Your task is to return all the entries below exactly, with every picture omitted.
---------- INPUT DATA ----------
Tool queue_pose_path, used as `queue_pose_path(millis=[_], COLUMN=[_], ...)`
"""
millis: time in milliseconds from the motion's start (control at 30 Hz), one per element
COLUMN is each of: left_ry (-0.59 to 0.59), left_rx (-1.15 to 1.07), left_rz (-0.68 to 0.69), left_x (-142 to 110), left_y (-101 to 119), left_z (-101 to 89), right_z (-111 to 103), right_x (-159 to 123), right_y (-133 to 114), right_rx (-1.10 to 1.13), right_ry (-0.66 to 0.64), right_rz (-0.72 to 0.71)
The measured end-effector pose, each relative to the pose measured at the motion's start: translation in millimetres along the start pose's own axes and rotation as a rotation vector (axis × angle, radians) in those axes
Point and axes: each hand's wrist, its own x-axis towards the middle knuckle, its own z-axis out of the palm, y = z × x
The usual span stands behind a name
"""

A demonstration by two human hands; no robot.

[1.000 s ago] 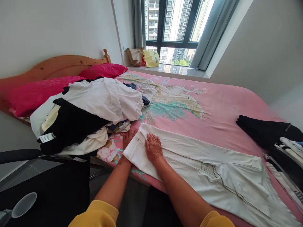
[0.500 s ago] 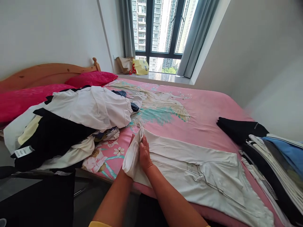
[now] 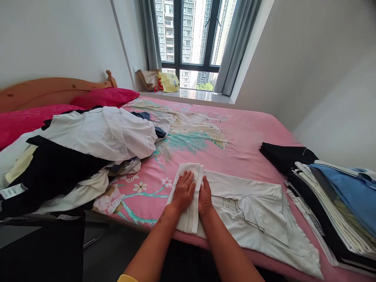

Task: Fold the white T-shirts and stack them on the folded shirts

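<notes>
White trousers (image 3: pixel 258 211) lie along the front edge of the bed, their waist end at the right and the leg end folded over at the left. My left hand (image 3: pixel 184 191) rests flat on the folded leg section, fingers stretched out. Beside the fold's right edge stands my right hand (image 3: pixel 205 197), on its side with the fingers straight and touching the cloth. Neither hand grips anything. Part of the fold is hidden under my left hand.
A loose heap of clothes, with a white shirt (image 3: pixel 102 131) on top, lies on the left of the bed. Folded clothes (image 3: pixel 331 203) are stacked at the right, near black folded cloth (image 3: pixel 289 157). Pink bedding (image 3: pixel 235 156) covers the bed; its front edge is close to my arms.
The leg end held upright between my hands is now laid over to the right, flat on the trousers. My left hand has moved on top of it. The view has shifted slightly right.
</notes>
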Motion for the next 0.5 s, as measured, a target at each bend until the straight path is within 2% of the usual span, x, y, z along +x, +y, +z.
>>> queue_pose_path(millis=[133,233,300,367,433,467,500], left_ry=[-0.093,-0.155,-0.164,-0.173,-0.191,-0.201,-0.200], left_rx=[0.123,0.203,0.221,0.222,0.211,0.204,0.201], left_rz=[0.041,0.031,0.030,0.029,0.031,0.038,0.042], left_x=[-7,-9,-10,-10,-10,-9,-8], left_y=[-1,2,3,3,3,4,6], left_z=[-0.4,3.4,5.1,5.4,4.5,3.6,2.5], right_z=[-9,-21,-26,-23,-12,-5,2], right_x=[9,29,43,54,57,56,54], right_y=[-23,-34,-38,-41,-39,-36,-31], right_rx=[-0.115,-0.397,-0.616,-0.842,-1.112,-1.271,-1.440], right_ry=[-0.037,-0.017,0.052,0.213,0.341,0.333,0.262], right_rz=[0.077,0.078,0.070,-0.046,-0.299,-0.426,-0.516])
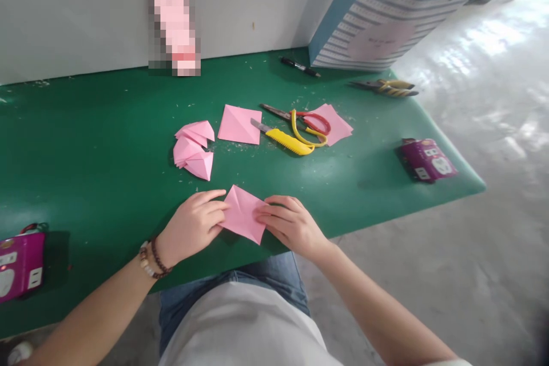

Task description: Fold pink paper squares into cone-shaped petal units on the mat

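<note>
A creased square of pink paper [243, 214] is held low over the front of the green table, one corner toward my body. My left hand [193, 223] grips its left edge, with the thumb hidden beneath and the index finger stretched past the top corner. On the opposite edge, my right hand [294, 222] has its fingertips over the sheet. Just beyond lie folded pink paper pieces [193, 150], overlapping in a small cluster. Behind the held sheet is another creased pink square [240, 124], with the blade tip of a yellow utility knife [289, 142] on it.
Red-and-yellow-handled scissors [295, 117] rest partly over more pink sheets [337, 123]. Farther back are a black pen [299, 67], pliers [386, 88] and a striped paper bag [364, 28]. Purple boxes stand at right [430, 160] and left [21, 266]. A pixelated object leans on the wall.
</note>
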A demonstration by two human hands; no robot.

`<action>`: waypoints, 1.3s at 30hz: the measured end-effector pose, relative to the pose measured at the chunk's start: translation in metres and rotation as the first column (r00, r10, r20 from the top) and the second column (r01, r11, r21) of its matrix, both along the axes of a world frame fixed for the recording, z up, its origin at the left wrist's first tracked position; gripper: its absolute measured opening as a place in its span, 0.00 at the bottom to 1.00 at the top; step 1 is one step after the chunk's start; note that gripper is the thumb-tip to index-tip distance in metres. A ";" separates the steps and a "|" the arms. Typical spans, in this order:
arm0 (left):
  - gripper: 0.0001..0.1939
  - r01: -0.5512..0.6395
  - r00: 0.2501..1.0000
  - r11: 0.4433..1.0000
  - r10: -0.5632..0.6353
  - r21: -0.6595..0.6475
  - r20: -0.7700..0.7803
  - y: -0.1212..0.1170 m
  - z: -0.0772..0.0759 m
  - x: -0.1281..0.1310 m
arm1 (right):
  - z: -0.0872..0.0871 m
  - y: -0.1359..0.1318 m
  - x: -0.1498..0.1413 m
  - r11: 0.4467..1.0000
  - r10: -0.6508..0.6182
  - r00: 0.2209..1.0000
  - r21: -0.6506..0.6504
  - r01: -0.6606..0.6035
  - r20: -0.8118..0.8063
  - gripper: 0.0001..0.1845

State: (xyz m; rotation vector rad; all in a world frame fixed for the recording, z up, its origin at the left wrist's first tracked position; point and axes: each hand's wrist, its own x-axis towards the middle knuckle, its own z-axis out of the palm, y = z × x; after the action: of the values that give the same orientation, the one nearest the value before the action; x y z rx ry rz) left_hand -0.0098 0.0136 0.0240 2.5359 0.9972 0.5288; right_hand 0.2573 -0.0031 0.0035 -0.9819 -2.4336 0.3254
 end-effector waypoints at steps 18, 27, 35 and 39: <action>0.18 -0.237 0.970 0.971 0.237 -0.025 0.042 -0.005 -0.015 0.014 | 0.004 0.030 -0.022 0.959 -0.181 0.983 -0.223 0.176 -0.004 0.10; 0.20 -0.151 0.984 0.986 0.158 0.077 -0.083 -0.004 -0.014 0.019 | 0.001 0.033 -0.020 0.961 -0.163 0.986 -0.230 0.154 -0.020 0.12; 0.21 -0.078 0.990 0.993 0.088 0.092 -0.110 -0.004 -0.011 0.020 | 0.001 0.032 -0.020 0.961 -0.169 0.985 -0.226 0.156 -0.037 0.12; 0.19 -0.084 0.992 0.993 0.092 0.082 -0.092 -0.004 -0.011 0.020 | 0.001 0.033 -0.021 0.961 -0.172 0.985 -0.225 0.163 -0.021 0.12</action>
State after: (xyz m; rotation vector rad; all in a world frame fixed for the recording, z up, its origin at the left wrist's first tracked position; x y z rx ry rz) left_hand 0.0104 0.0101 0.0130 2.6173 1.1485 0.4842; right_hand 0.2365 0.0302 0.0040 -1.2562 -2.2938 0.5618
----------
▶ TASK ANSWER:
Tool queue_pose_path, used as `queue_pose_path(millis=[_], COLUMN=[_], ...)`
"""
millis: time in milliseconds from the motion's start (control at 30 Hz), one per element
COLUMN is each of: left_ry (-0.59 to 0.59), left_rx (-1.15 to 1.07), left_rz (-0.68 to 0.69), left_x (-142 to 110), left_y (-101 to 119), left_z (-101 to 89), right_z (-111 to 103), right_x (-159 to 123), right_y (-133 to 114), right_rx (-1.10 to 1.13), right_ry (-0.66 to 0.64), right_rz (-0.72 to 0.71)
The measured end-effector pose, each relative to the pose measured at the motion's start: translation in millimetres along the start pose's own axes and rotation as a rotation vector (axis × angle, radians) in those axes
Point and axes: each hand's wrist, its own x-axis towards the middle knuckle, its own z-axis out of the palm, y = z × x
The usual span stands behind a name
"""

A demonstration by two human hands; no robot.

[1.000 s ago] 
[0.500 s ago] 
[now] 

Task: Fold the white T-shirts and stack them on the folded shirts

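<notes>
White trousers (image 3: pixel 258 211) lie along the front edge of the bed, their waist end at the right and the leg end folded over at the left. My left hand (image 3: pixel 184 191) rests flat on the folded leg section, fingers stretched out. Beside the fold's right edge stands my right hand (image 3: pixel 205 197), on its side with the fingers straight and touching the cloth. Neither hand grips anything. Part of the fold is hidden under my left hand.
A loose heap of clothes, with a white shirt (image 3: pixel 102 131) on top, lies on the left of the bed. Folded clothes (image 3: pixel 331 203) are stacked at the right, near black folded cloth (image 3: pixel 289 157). Pink bedding (image 3: pixel 235 156) covers the bed; its front edge is close to my arms.
The leg end held upright between my hands is now laid over to the right, flat on the trousers. My left hand has moved on top of it. The view has shifted slightly right.
</notes>
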Motion for the next 0.5 s, as measured, a target at each bend until the straight path is within 2% of the usual span, x, y, z along +x, +y, +z.
>>> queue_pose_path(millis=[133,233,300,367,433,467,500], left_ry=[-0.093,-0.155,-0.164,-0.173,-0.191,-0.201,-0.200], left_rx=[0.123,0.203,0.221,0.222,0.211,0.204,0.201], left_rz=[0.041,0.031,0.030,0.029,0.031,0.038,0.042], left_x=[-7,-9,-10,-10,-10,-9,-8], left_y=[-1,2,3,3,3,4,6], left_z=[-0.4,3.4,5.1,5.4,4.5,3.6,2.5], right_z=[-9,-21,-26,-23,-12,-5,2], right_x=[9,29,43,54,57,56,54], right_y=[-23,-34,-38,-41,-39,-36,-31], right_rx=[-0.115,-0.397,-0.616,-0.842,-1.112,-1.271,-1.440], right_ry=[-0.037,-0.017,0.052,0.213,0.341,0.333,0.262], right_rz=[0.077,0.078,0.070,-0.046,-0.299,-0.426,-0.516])

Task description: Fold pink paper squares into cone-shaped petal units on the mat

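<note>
A creased square of pink paper [243, 214] is held low over the front of the green table, one corner toward my body. My left hand [193, 223] grips its left edge, with the thumb hidden beneath and the index finger stretched past the top corner. On the opposite edge, my right hand [294, 222] has its fingertips over the sheet. Just beyond lie folded pink paper pieces [193, 150], overlapping in a small cluster. Behind the held sheet is another creased pink square [240, 124], with the blade tip of a yellow utility knife [289, 142] on it.
Red-and-yellow-handled scissors [295, 117] rest partly over more pink sheets [337, 123]. Farther back are a black pen [299, 67], pliers [386, 88] and a striped paper bag [364, 28]. Purple boxes stand at right [430, 160] and left [21, 266]. A pixelated object leans on the wall.
</note>
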A demonstration by two human hands; no robot.

`<action>`: waypoints, 1.3s at 30hz: the measured end-effector pose, relative to the pose measured at the chunk's start: translation in metres and rotation as the first column (r00, r10, r20 from the top) and the second column (r01, r11, r21) of its matrix, both along the axes of a world frame fixed for the recording, z up, its origin at the left wrist's first tracked position; gripper: its absolute measured opening as a place in its span, 0.00 at the bottom to 1.00 at the top; step 1 is one step after the chunk's start; note that gripper is the thumb-tip to index-tip distance in metres. A ";" separates the steps and a "|" the arms. Typical spans, in this order:
arm0 (left):
  - gripper: 0.0001..0.1939
  - r01: -0.5512..0.6395
  - r00: 0.2501..1.0000
  - r11: 0.4433..1.0000
  - r10: -0.5632..0.6353
  - r21: -0.6595..0.6475
  - r20: -0.7700..0.7803
  - y: -0.1212..0.1170 m
  - z: -0.0772..0.0759 m
  - x: -0.1281..0.1310 m
arm1 (right):
  - z: -0.0872..0.0871 m
  - y: -0.1359..0.1318 m
  - x: -0.1498..0.1413 m
  - r11: 0.4467..1.0000
  - r10: -0.6508..0.6182
  - r00: 0.2209..1.0000
  - r21: -0.6506..0.6504
  - r01: -0.6606..0.6035
  - r20: -0.8118..0.8063
  - gripper: 0.0001..0.1845

State: (xyz m; rotation vector rad; all in a world frame fixed for the recording, z up, its origin at the left wrist's first tracked position; point and axes: each hand's wrist, its own x-axis towards the middle knuckle, its own z-axis out of the palm, y = z × x; after the action: of the values that give the same orientation, the one nearest the value before the action; x y z rx ry rz) left_hand -0.0098 0.0136 0.0240 2.5359 0.9972 0.5288; right_hand 0.2573 -0.0031 0.0035 -0.9819 -2.4336 0.3254
 end-effector waypoints at steps 18, 27, 35 and 39: <action>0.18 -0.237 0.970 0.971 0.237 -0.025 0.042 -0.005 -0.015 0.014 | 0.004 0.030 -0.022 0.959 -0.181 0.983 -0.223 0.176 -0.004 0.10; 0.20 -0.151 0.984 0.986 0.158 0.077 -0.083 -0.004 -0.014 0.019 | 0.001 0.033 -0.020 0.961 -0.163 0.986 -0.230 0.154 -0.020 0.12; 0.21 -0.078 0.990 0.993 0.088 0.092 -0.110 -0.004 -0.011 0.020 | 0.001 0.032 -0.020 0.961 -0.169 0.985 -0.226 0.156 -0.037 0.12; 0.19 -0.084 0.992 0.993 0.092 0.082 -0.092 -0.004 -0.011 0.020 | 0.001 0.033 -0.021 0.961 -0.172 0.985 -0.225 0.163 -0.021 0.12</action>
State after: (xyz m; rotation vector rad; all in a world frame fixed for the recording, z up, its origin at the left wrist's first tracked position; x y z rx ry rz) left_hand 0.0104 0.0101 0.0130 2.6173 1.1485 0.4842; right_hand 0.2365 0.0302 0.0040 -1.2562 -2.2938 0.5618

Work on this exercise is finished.